Market Cap

A little bit over ten years ago, in the aftermath of the September 11 attacks, I decided to take advantage of the fact that a lot of publicly traded stocks were selling for a lot less than they really were worth.

One of the stocks that I bought at that time, was Apple Computer (since renamed to Apple Inc).

As was true for all of my investments at the time, I bought them because I liked the company and it really wasn’t a part of some greater investment strategy.

I bought ten shares of the stock, at approximately $16.00 per share.

About two weeks later, Apple launched a new device. It wasn’t the first of its kind on the market by a longshot. Maybe you’ve heard of it. It was called the iPod. This device changed Apple’s fortunes significantly.

In the intervening ten years since I bought that stock, the stock has split 2-for-1, which means that I now own 20 shares of stock, each of which has a starting price per share of $8.00.

(Note that at one point about two years after the split, my broker sold one of those shares to pay for brokerage fees, a move which I did not authorize. I learned about it when I got the tax bill for the sale of the share. I immediately bought that one share back, so my average basis of the twenty shares really works out to closer to $11 per share…)

I mention this because Apple’s stock passed a milestone today. As of the close of business today, one share of Apple’s stock is worth $542.44. Apple’s Market Capitalization crossed the $500 billion level today. ($505.8 billion, based upon this stock price…)

I suppose now is a good time to explain what market cap is. It’s a really simple formula. You take the stock price and multiply it by the total number of outstanding shares on the open market, and that’s what it is.

Some people say that it’s a measure of the size of the company. That’s somewhat true, but not universally. There’s a finite number of shares of stock of any company, and most companies like to maintain a certain level of availability on the open market, but it doesn’t speak to the total number of shares actually held by its shareholders (including me, an extremely small investor). It’s not a perfect measure of the size of the company, but it does say something. In other words, if you want to buy all of the outstanding shares of a company, that’s how much you’ve got to pony up. As you can guess, it’s a very important number for any company looking to buy another company.

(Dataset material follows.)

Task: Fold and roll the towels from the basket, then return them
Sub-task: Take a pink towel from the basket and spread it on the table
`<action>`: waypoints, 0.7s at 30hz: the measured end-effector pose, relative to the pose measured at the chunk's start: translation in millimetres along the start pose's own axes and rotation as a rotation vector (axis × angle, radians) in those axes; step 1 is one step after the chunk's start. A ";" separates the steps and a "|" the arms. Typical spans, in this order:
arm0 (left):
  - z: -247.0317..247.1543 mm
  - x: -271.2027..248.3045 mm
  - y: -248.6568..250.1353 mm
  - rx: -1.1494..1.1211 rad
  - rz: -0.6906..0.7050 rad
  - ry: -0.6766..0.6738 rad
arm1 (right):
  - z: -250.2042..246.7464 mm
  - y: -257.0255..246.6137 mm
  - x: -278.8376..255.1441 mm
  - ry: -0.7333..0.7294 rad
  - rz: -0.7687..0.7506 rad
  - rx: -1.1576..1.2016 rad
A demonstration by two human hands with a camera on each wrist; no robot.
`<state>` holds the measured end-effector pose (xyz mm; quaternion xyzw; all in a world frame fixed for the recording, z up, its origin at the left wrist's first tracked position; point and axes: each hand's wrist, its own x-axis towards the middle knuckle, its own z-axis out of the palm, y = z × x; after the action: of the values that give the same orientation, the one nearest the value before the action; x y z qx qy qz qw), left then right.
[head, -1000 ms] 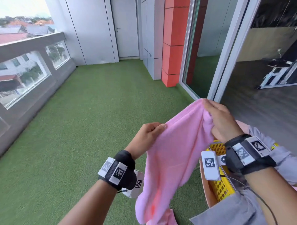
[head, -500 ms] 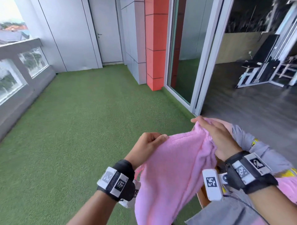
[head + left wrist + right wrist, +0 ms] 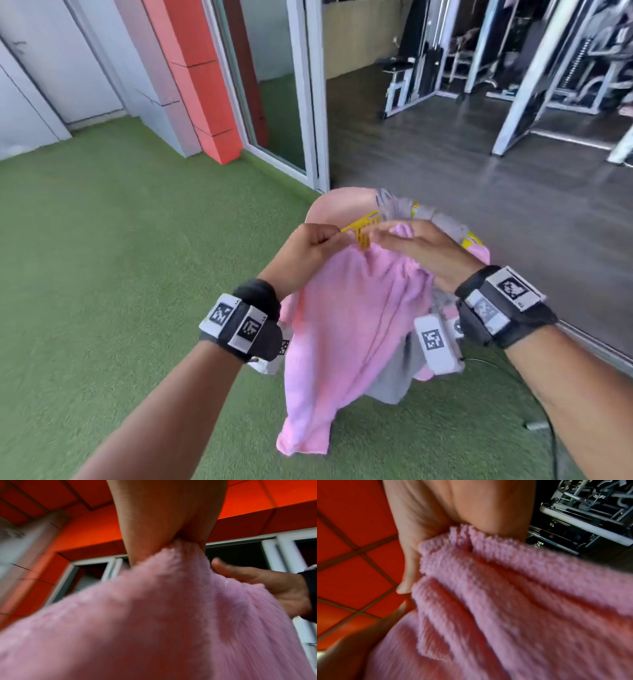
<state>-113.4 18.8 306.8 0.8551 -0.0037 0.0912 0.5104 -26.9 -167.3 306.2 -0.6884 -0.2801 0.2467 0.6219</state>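
Note:
A pink towel (image 3: 346, 325) hangs in the air from both hands, its lower end near the green turf. My left hand (image 3: 310, 251) pinches its top edge with curled fingers; the left wrist view shows the pink towel (image 3: 154, 615) squeezed in that hand. My right hand (image 3: 416, 248) holds the top edge close beside it, fingers stretched over the cloth; in the right wrist view the towel (image 3: 505, 601) is bunched against the palm. A yellow basket (image 3: 363, 231) sits just behind the hands, draped with grey and pink towels and mostly hidden.
Green turf (image 3: 120, 274) covers the floor to the left and front. A red pillar (image 3: 202, 78) and a white sliding door frame (image 3: 308, 96) stand behind. Gym equipment (image 3: 513, 68) fills the dark-floored room to the right.
The two hands came close together at the towel's top edge, gathering it. The view swung right toward the basket and the gym room.

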 end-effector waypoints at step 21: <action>286.6 138.5 98.5 -0.136 0.049 -0.232 | -346.6 17.4 -116.2 0.573 0.046 -0.311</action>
<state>56.7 -266.7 282.2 0.8231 -0.0899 0.0038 0.5608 129.2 -497.8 324.1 -0.8228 -0.1123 0.0109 0.5571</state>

Apple is the largest company in the world, based upon market cap. Has been since about mid-January, when it overtook Exxon-Mobil. Both Apple and Exxon achieved a $400 billion market cap in January. Now Apple is nearly $100 billion larger than Exxon.

Back in the 90’s, then-chairman of the Federal Reserve Alan Greenspan criticized the stock market for having irrational exuberance because of what he perceived as over-inflated stock prices. He was right, or at least prescient, as a lot of companies went under in the dotcom burst a few years later.

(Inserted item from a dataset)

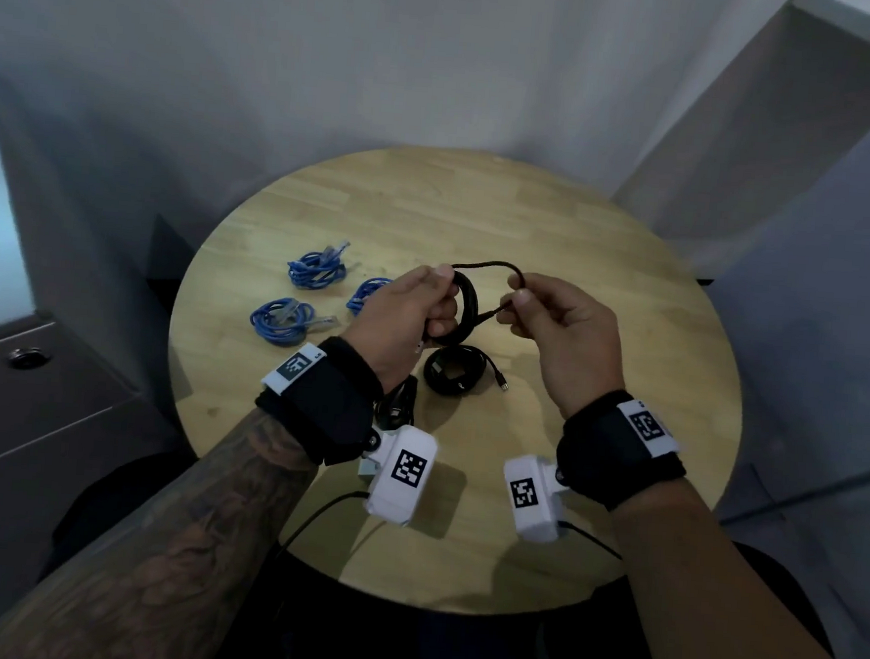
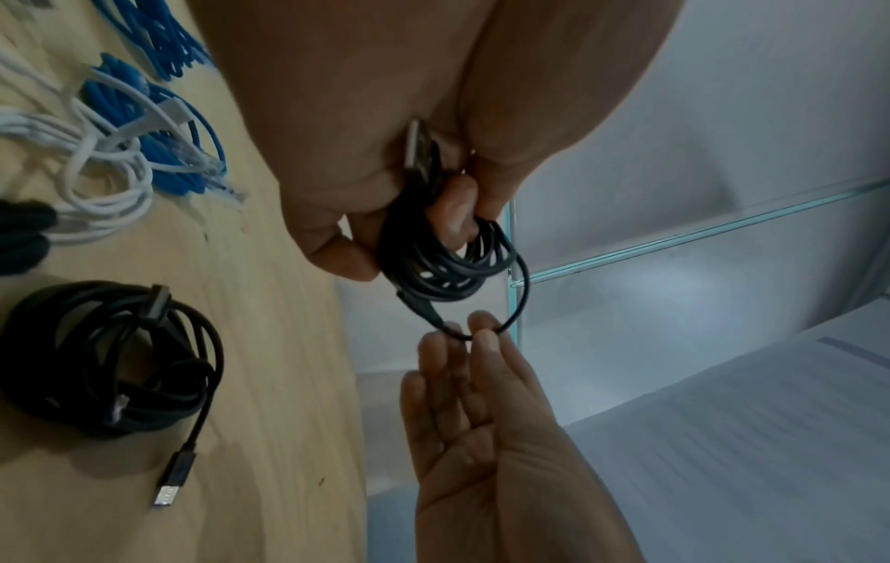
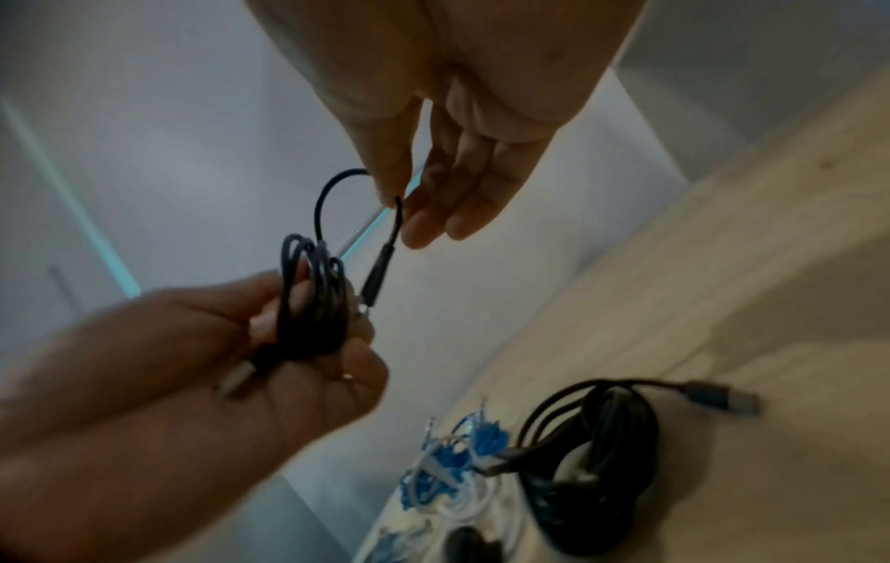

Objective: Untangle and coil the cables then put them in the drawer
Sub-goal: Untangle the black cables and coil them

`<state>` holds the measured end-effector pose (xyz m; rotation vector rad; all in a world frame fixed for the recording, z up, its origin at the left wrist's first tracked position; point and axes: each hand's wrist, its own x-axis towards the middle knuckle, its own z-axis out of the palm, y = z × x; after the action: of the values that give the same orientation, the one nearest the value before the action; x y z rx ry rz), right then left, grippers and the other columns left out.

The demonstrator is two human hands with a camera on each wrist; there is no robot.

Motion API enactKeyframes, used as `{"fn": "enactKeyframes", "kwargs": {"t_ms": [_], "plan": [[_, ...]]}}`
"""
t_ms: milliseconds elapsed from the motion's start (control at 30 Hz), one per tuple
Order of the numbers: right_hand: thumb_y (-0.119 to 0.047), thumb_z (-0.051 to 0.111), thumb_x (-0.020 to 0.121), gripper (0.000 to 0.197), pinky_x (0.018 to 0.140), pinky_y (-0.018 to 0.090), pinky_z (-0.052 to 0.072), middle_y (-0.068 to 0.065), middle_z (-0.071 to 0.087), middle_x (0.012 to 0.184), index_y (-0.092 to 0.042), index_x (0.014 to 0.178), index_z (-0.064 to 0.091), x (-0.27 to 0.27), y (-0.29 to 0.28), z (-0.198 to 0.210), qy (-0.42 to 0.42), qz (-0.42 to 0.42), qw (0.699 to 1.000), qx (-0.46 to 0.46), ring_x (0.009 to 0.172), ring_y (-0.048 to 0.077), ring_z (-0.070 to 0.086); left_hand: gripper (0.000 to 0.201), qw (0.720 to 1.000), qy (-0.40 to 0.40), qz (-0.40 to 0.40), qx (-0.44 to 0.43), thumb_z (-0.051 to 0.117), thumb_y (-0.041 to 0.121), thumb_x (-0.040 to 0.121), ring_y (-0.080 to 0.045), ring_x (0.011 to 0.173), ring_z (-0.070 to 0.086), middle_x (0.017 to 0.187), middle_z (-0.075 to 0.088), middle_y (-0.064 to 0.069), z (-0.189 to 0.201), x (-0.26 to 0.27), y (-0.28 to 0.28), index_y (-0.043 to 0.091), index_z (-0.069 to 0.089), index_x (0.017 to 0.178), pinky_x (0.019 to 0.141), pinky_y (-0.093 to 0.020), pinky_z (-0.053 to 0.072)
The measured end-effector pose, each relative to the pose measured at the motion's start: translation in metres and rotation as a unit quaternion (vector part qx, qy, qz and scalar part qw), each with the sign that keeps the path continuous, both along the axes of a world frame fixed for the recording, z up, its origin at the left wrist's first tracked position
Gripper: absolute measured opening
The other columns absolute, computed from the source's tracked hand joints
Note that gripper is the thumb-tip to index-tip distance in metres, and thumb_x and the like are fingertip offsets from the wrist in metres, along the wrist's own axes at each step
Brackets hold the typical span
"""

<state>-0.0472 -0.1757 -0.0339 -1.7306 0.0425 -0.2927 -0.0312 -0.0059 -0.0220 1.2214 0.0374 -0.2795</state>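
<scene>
Above the round wooden table (image 1: 557, 245) my left hand (image 1: 413, 312) grips a coiled black cable (image 1: 468, 306), its loops wound through the fingers (image 2: 433, 247) (image 3: 313, 301). My right hand (image 1: 551, 327) pinches the free end of the same cable (image 2: 462, 331) between thumb and forefinger, just behind its plug (image 3: 378, 278); a short arc (image 1: 483, 267) runs between the hands. Another coiled black cable (image 1: 455, 371) lies on the table under the hands, its USB plug (image 2: 168, 491) sticking out. Three blue cable bundles (image 1: 316, 268) (image 1: 282, 318) (image 1: 366, 293) lie to the left.
A white cable bundle (image 2: 96, 183) lies beside the blue ones. A further dark cable (image 1: 397, 404) sits partly hidden under my left wrist. A grey drawer cabinet (image 1: 26, 403) with a round lock stands to the left of the table. Walls enclose the table behind and on the right.
</scene>
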Motion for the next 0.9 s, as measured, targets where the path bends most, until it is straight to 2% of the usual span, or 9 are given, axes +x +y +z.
{"fn": "enactKeyframes", "kwargs": {"t_ms": [133, 300, 400, 500, 600, 667, 767, 833, 900], "plan": [[-0.003, 0.057, 0.098, 0.014, 0.071, 0.027, 0.058, 0.012, 0.073, 0.089, -0.004, 0.106, 0.068, 0.001, -0.001, 0.002, 0.033, 0.001, 0.995, 0.097, 0.076, 0.017, 0.071, 0.028, 0.998, 0.011, -0.062, -0.002, 0.041, 0.024, 0.104, -0.007, 0.048, 0.032, 0.056, 0.034, 0.006, -0.003, -0.001, -0.003, 0.012, 0.047, 0.079, 0.053, -0.020, 0.025], [-0.004, 0.057, 0.097, 0.012, 0.066, 0.027, 0.056, 0.006, 0.073, 0.081, -0.009, 0.097, 0.068, 0.005, -0.002, 0.001, 0.096, 0.027, 0.981, 0.166, 0.069, 0.015, 0.071, 0.030, 0.996, 0.024, -0.075, -0.040, 0.041, 0.021, 0.104, -0.006, 0.048, 0.033, 0.055, 0.035, 0.005, -0.002, -0.005, -0.007, 0.012, 0.048, 0.077, 0.052, -0.017, 0.027], [-0.003, 0.056, 0.097, 0.015, 0.066, 0.029, 0.054, 0.002, 0.072, 0.073, -0.011, 0.103, 0.067, 0.002, 0.005, -0.003, 0.125, 0.053, 0.981, 0.137, 0.065, 0.014, 0.067, 0.029, 0.997, 0.043, -0.045, -0.055, 0.042, 0.022, 0.104, -0.006, 0.047, 0.035, 0.057, 0.034, 0.003, -0.004, -0.005, -0.009, 0.011, 0.051, 0.079, 0.053, -0.017, 0.031], [-0.011, 0.057, 0.098, 0.025, 0.068, 0.024, 0.054, 0.000, 0.072, 0.082, -0.017, 0.122, 0.062, -0.002, 0.011, 0.000, 0.106, 0.068, 0.987, 0.101, 0.075, 0.011, 0.069, 0.027, 0.999, 0.031, 0.002, -0.032, 0.045, 0.024, 0.104, -0.007, 0.050, 0.036, 0.064, 0.035, 0.001, -0.012, -0.005, -0.014, 0.012, 0.051, 0.081, 0.052, -0.016, 0.037], [-0.032, 0.074, 0.087, 0.056, 0.074, 0.020, 0.053, 0.000, 0.066, 0.097, -0.027, 0.136, 0.047, -0.006, 0.017, -0.006, 0.089, 0.104, 0.990, 0.020, 0.089, 0.008, 0.067, 0.033, 0.999, -0.003, 0.017, 0.040, 0.052, 0.035, 0.099, -0.017, 0.064, 0.052, 0.069, 0.053, -0.013, -0.018, -0.007, -0.017, 0.007, 0.055, 0.081, 0.068, -0.031, 0.044], [-0.039, 0.077, 0.082, 0.063, 0.074, 0.019, 0.051, -0.002, 0.063, 0.094, -0.028, 0.135, 0.044, -0.008, 0.022, -0.011, 0.077, 0.101, 0.992, -0.024, 0.086, 0.007, 0.064, 0.034, 0.999, 0.005, 0.009, 0.051, 0.053, 0.035, 0.098, -0.025, 0.074, 0.055, 0.079, 0.055, -0.021, -0.020, -0.008, -0.017, 0.003, 0.057, 0.088, 0.077, -0.040, 0.045], [-0.038, 0.067, 0.091, 0.038, 0.063, 0.017, 0.048, -0.009, 0.066, 0.071, -0.017, 0.121, 0.054, -0.011, 0.029, -0.009, 0.057, 0.059, 0.996, -0.019, 0.066, 0.003, 0.063, 0.024, 0.999, 0.006, 0.002, 0.039, 0.044, 0.021, 0.103, -0.011, 0.055, 0.038, 0.061, 0.042, 0.000, -0.019, -0.013, -0.022, 0.013, 0.051, 0.082, 0.059, -0.028, 0.032], [-0.039, 0.059, 0.097, 0.030, 0.056, 0.020, 0.050, -0.001, 0.071, 0.070, -0.012, 0.109, 0.057, -0.012, 0.029, -0.005, 0.045, 0.040, 0.998, 0.019, 0.060, 0.013, 0.069, 0.024, 0.999, -0.017, -0.012, 0.031, 0.043, 0.022, 0.104, -0.010, 0.054, 0.035, 0.060, 0.039, 0.005, -0.020, -0.016, -0.027, 0.015, 0.049, 0.082, 0.056, -0.026, 0.029], [-0.041, 0.053, 0.100, 0.030, 0.051, 0.020, 0.047, 0.005, 0.071, 0.069, -0.011, 0.101, 0.054, -0.011, 0.025, -0.004, 0.038, 0.025, 0.999, -0.005, 0.056, 0.018, 0.068, 0.022, 0.998, -0.035, -0.028, 0.039, 0.046, 0.024, 0.103, -0.011, 0.055, 0.036, 0.060, 0.039, 0.006, -0.024, -0.016, -0.029, 0.014, 0.048, 0.083, 0.057, -0.026, 0.029]]}}
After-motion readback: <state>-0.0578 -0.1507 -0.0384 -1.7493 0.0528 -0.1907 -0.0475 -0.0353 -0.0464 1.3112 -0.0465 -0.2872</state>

Apple’s stock has been going up this year as a direct consequence of two things:
— first, they reported earnings that were nothing short of incredible for the quarter that ended on December 31, 2011. Apple’s earnings were not only the best the company had ever seen, but also the second best quarter ever reported by any single company. (Exxon holds that record, going back to 2008, when gas was over $4.00 per gallon).
— second, the rumor mills have been speaking to a new iPad that will be launched next week. The rumors hold that the next generation of Apple’s already popular tablet will have a significantly better screen display (to the point that it will have a better resolution than a 42-inch HDTV), faster processor, and lots of other goodies. There will be a media event on March 7 to go over some of the details.

No matter what Apple announces on March 7, the stock will go down on that day. The stock is already inflated to reflect what the market expects of the product, so when we know the specifics, some people are probably going to sell. That’s what’s happened with every other major product launch Apple has had: the rumors drove the price up and the actual launch pushed it down a little bit.

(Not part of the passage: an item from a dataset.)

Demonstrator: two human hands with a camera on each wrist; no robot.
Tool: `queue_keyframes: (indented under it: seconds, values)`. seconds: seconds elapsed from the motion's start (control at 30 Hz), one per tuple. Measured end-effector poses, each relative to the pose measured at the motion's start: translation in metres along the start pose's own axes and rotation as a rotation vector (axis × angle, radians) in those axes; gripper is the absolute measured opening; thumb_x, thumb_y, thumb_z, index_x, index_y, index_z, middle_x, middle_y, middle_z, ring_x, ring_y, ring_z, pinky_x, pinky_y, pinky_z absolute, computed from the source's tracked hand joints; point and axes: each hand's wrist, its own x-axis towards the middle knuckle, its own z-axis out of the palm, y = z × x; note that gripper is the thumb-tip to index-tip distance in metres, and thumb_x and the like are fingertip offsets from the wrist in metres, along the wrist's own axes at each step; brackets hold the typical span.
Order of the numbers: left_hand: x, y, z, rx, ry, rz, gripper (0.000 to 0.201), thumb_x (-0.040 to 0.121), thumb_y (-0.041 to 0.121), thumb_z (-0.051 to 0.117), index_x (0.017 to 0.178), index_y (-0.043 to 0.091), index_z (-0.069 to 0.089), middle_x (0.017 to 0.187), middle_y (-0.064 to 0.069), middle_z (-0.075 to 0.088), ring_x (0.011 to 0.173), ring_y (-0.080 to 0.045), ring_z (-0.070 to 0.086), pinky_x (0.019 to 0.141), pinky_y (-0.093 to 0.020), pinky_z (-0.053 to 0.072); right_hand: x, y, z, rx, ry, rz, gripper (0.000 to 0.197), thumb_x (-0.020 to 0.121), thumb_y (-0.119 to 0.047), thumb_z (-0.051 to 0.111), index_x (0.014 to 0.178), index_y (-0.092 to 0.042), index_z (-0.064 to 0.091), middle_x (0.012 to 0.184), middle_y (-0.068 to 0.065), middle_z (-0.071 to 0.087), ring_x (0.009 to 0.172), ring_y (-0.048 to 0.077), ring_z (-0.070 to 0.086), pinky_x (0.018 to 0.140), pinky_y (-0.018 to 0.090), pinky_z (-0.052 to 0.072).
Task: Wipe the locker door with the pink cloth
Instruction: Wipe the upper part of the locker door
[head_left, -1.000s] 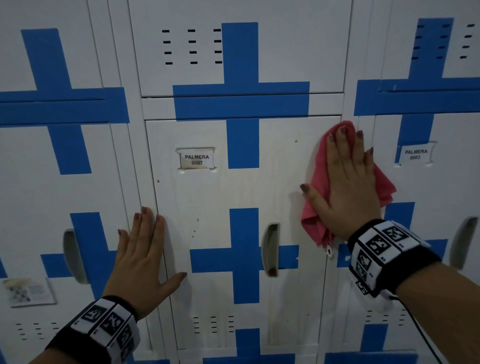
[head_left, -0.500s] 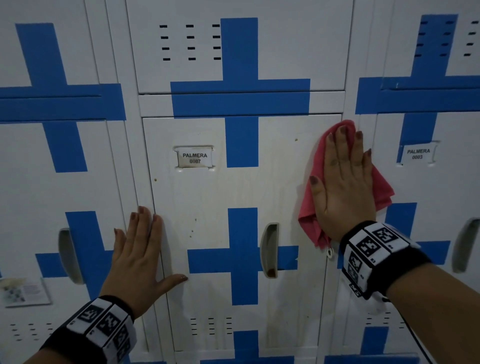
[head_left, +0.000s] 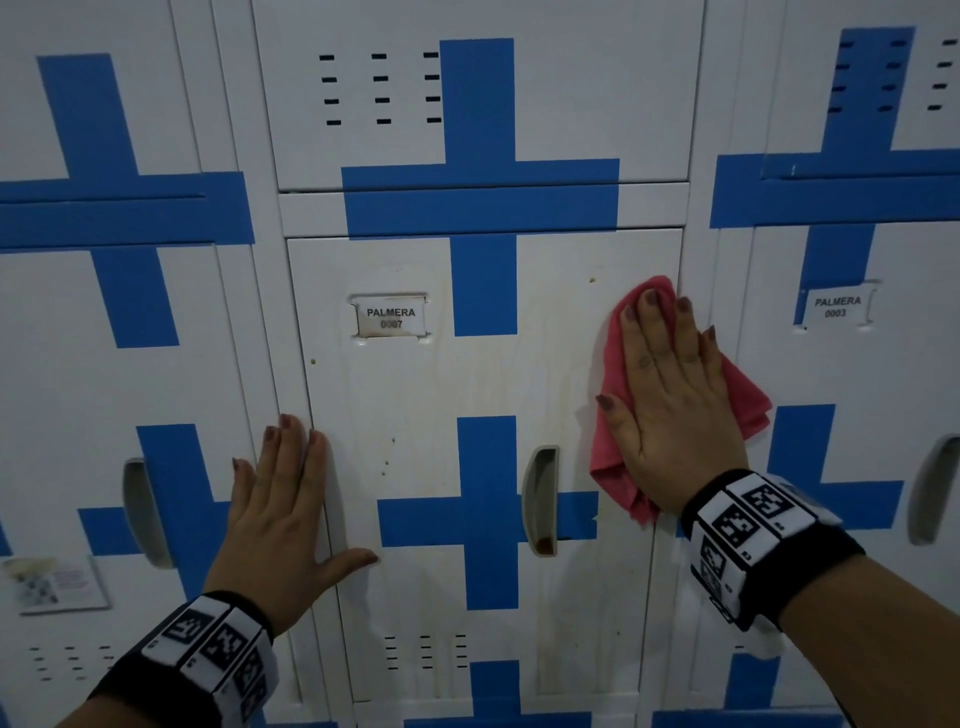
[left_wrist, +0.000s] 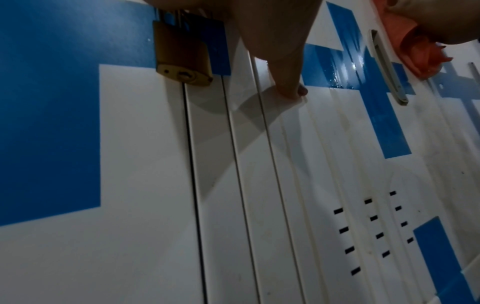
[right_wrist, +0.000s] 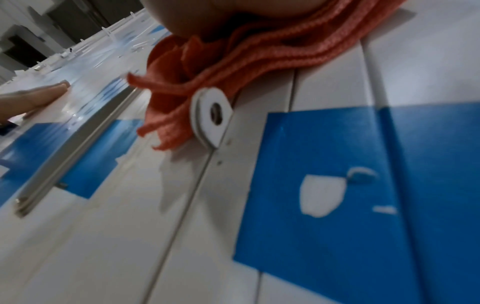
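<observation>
While mid-wipe, pressed pink cloth (head_left: 618, 364) flat w/ straight-fingered right hand (head_left: 675, 400) at locker door (head_left: 415, 415) upper-right edge. Braced door's left edge w/ flat, spread left hand (head_left: 280, 519), holding nothing. Next, probably: sweep leftward over stains, keeping pressure.

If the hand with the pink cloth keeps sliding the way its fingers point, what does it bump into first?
The right hand points up the locker door. The pink cloth would probably reach the door's top edge first, then the white crossbar above; no knob or label lies in that line.
</observation>
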Motion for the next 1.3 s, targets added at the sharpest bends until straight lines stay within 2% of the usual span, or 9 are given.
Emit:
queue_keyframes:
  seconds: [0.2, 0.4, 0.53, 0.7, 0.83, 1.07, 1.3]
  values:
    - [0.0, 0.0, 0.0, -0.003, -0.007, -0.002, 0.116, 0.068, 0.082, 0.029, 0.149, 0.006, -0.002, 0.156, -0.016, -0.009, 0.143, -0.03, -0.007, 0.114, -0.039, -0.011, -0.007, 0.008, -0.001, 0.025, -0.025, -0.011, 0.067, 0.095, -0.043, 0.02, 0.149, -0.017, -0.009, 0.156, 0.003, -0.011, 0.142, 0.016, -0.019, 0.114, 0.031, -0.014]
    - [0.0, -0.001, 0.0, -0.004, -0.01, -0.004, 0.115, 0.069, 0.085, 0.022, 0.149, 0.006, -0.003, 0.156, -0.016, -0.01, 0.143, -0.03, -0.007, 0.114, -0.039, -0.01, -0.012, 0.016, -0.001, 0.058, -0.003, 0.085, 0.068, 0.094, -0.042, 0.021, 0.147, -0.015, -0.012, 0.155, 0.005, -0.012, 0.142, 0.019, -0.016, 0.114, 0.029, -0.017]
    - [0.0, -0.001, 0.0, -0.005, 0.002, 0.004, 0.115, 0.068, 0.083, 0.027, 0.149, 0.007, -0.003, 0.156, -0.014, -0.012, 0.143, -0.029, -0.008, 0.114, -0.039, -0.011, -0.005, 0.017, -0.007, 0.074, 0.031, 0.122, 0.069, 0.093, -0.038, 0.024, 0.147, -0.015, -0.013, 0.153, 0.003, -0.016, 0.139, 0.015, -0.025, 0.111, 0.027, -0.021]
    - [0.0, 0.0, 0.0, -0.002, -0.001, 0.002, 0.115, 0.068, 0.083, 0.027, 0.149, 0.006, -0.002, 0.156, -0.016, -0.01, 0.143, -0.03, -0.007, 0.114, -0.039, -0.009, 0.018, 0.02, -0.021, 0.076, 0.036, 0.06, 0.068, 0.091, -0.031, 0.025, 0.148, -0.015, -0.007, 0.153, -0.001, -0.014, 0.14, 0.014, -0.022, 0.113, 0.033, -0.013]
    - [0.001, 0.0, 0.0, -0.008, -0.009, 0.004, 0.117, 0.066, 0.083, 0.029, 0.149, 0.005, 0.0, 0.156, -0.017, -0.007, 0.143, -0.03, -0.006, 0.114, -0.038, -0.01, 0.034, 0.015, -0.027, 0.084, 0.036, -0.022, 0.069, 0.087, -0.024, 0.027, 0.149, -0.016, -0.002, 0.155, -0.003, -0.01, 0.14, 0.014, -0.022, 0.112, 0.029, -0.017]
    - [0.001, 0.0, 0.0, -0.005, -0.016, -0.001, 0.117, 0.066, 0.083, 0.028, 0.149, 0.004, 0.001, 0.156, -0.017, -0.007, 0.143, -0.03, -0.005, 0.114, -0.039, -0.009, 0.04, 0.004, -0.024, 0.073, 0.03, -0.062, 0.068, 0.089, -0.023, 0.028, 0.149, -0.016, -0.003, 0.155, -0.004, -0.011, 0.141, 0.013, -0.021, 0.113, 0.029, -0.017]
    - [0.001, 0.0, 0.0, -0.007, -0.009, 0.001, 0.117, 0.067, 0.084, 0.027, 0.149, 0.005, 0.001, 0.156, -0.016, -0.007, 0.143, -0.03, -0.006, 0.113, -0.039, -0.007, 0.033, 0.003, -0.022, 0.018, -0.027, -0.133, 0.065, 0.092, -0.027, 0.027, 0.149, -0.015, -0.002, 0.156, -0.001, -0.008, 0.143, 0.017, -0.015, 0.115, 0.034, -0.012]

It’ll take a lot more, though, for Apple’s market cap to end up at a point where it’s less than Exxon’s.


2 responses to “Market Cap

    • Why would I want to do that? For each share I sell, I’ll have a $500 capital gain, so right there, I’d need to pay the IRS about $75 per share. Then the buy back would have additional commissions and fees. I have no plans, short-term or long term, to do anything with those shares other than grumble under my breath that I didn’t buy more…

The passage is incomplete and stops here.